Structured as a detective story, the movie follows Dong-hwan as, reluctantly working with a documentarian, Kim Su-jin (Han Ji-hyeon), who is making a series about Yeong-gyu (a renowned engraver), he investigates the life of his mother. She went missing 40 years prior, just after his birth, and her remains have just recently been discovered. It looks like foul play.
Almost everyone in the drama, with the possible exception of Dong-hwan and Young-hee, and maybe, for all we know at the start, Yeong-gyu, is capable of deeply manipulative and horrific behavior.
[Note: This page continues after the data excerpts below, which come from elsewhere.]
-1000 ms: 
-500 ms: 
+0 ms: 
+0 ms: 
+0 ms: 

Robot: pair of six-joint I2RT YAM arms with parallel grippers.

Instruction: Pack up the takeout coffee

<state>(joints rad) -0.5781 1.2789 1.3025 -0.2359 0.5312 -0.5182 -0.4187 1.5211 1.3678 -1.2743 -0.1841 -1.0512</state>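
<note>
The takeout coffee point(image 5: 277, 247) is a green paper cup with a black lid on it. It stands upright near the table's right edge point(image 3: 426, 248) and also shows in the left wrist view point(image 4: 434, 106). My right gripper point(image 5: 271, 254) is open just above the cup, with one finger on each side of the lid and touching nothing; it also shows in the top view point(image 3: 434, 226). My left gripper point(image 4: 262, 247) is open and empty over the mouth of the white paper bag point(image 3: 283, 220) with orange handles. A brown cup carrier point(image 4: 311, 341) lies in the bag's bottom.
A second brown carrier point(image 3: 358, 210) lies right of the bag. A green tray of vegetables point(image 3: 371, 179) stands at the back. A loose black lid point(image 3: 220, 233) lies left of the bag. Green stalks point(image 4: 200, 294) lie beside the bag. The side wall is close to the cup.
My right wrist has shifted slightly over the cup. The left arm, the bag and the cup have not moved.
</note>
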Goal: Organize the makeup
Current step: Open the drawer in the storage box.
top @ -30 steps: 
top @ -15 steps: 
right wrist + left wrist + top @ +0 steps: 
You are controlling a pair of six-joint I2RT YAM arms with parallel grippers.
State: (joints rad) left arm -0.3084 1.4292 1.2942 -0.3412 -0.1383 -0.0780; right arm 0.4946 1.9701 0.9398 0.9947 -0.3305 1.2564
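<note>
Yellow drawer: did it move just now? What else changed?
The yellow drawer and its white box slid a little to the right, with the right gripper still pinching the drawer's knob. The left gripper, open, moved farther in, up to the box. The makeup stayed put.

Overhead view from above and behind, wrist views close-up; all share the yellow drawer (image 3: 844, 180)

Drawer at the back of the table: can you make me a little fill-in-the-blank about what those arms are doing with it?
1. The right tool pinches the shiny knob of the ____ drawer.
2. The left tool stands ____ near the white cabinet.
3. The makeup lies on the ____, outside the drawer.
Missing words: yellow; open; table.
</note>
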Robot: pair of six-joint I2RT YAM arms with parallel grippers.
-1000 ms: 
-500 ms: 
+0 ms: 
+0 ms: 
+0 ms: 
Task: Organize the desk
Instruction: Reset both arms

When Yeong-gyu and Su-jin interview those who knew Young-hee before her death, these older folks justify what they did by claiming that the economic situation in South Korea was hard back then. There’s really no excuse, though.
The director, who also wrote the screenplay—based on his own graphic novel—cuts back and forth between the earlier era and now, shrouding Young-hee’s fate in mystery until the very end. Slowly, we grow to suspect motive and killer, only to have the truth be something else. Still, it’s not a complete surprise, since Yeon layers on a fair amount of foreshadowing as things draw to a close, but the reveal nevertheless manages to land with emotional and narrative impact.
As good as is the rest of the cast, including Kwon Hae-hyo (Train to Busan Presents: Peninsula) as the elder Im Yeong-gyu, The Ugly belongs to Park Jeong-min, who in his two separate roles conveys a wealth of feeling through the simplest of gestures. His excellence elevates all the rest, especially as Dong-hwan. Even when the script occasionally devolves into heavy-handedness, his performance remains the star attraction.
– Christopher Llewellyn Reed (@ChrisReedFilm)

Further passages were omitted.